Architecture
A parallel fan-out architecture that runs multiple agents simultaneously on independent checks (style, security, performance) and then merges results. This is a standard multi-agent design approach for throughput, mapping cleanly to CI/CD, incident response, and research. Fan-in reconciliation becomes the subtle part.
Full FlowZap Code
Trigger { # Trigger
n1: circle label:"Start"
n2: rectangle label:"PR submitted for review"
n1.handle(right) -> n2.handle(left)
n2.handle(bottom) -> Coordinator.n3.handle(top) [label="PR payload"]
}
Coordinator { # Coordinator Agent
n3: rectangle label:"Fan out to reviewers"

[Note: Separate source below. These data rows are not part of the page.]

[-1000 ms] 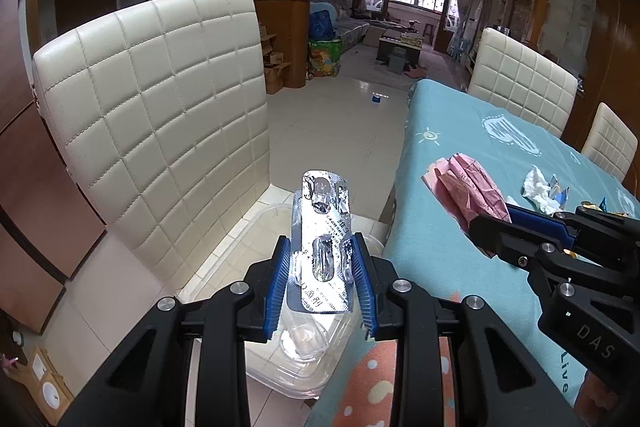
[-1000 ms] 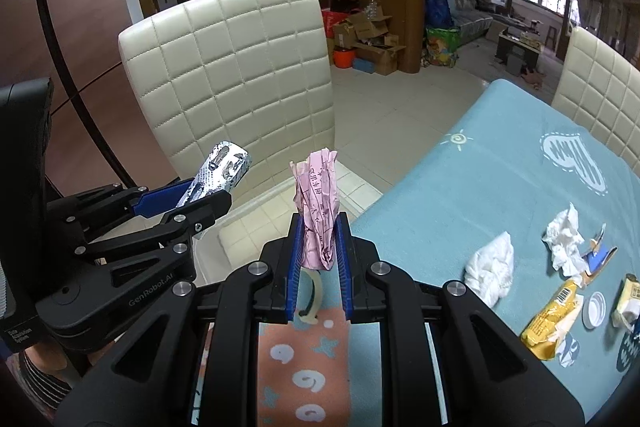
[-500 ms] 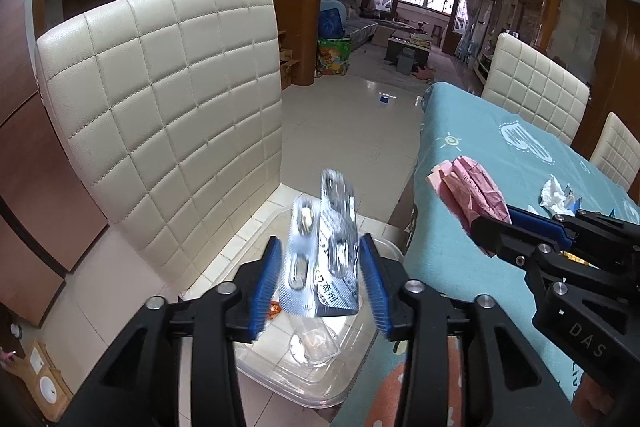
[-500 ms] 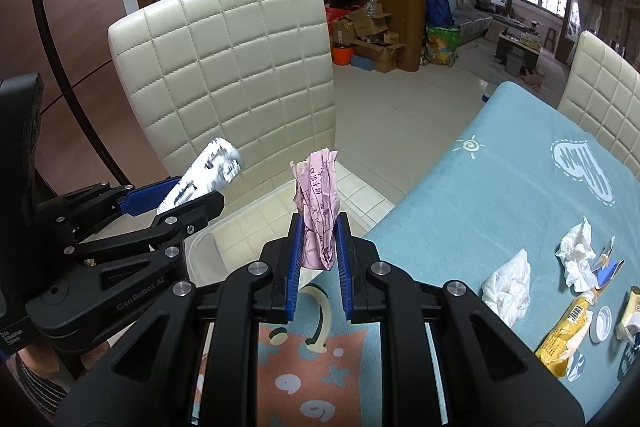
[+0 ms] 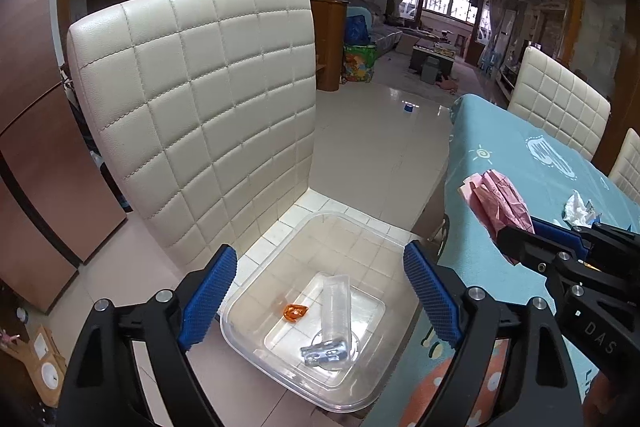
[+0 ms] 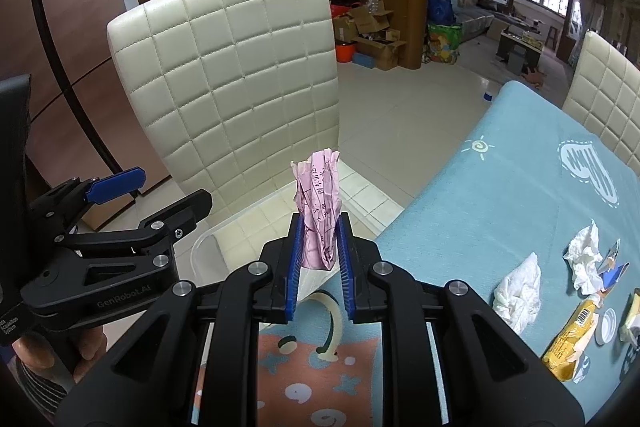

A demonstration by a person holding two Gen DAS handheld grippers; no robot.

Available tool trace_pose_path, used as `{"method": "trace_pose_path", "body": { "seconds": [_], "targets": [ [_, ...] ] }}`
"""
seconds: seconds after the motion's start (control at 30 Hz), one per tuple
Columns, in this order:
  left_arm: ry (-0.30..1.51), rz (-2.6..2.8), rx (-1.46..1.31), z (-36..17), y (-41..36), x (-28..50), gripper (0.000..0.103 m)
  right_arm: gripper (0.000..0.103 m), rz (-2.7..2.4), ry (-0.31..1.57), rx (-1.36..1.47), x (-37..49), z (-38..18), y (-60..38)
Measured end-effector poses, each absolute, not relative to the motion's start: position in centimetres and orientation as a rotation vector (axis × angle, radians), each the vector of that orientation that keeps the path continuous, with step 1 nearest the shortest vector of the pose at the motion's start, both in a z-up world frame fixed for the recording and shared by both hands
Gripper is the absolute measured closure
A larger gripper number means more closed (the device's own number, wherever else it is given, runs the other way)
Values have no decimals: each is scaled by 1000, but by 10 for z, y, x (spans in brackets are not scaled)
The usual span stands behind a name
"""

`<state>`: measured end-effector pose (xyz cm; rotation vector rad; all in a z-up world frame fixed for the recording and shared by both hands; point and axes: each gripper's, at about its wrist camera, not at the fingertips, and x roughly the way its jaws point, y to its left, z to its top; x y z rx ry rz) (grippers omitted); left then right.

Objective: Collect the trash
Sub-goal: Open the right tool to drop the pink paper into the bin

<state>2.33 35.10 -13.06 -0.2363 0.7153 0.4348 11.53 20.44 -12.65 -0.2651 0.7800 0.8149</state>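
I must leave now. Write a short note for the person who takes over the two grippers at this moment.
Left gripper: jaws opening, nothing between them, above the clear bin on the chair.
Right gripper: shut on the pink paper.
Done: blister pack and an orange scrap lie in the bin.
Left: drop the pink paper, then collect the tissues, yellow wrapper and small bits from the table.

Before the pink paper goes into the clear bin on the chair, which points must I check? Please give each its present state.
1. Right gripper pinches the pink paper: ok.
2. Left gripper holds nothing, jaws opening: ok.
3. Blister pack lies inside the clear bin: ok.
4. Bin has free room beside the orange scrap: ok.
5. Right gripper is above the bin: not ok, it is over the table edge.
6. Left gripper is out of the drop path: not ok.
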Motion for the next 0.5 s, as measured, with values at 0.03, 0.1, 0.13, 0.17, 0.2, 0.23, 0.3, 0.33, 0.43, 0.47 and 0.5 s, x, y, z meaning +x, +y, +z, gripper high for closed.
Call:
{"method": "trace_pose_path", "body": {
  "seconds": [0.03,0.1,0.13,0.17,0.2,0.23,0.3,0.33,0.43,0.47,0.5],
  "targets": [
    [715,434,-239,-131,351,22,20,83,817,779,-269,114,-126,206],
    [718,442,-242,-131,354,21,20,83,819,778,-270,113,-125,207],
    [719,444,-243,-131,354,21,20,83,821,777,-270,113,-125,208],
    [719,446,-243,-131,355,20,20,83,821,775,-271,112,-124,209],
    [717,448,-245,-131,356,19,20,83,821,771,-272,111,-123,209],
    [716,448,-248,-131,357,18,20,83,821,768,-274,110,-122,209],
    [711,451,-251,-130,358,16,20,83,821,766,-276,109,-122,210],
    [708,456,-248,-129,357,15,20,83,821,766,-278,108,-122,209],
    [704,468,-240,-129,357,13,20,83,819,766,-278,108,-122,209],
    [704,467,-241,-129,358,12,20,83,819,768,-276,108,-122,209],
    [704,467,-242,-129,358,11,20,83,819,770,-274,108,-122,209]
  ]
}}
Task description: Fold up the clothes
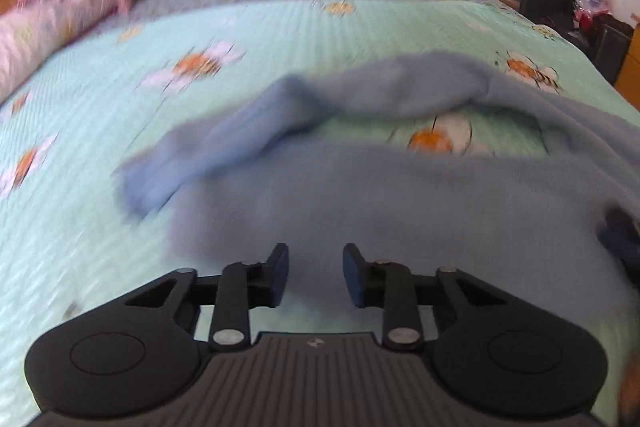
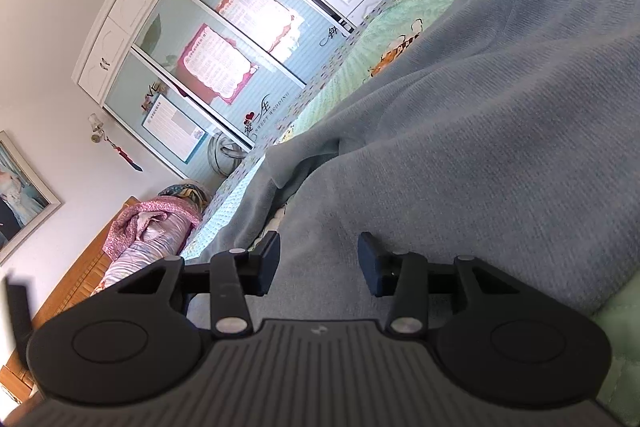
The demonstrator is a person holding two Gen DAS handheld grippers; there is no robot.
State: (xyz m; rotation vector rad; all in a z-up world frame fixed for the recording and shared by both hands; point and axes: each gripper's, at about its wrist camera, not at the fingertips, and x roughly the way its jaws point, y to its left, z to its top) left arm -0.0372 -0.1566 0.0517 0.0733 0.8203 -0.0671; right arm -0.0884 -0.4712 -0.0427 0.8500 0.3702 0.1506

n4: rectangle label:"Gather all reviews"
n5: diamond label:"All passed?"
n6: rectangle label:"Approve PR"
n7: rectangle label:"Request changes"
n8: circle label:"Done"
n3.handle(bottom) -> Reviewers.n9.handle(top) [label="Style check"]
n3.handle(bottom) -> Reviewers.n10.handle(top) [label="Security audit"]
n3.handle(bottom) -> Reviewers.n11.handle(top) [label="Perf analysis"]
n4.handle(right) -> n5.handle(left)
n5.handle(right) -> n6.handle(left) [label="Yes"]
n5.handle(bottom) -> n7.handle(top) [label="No"]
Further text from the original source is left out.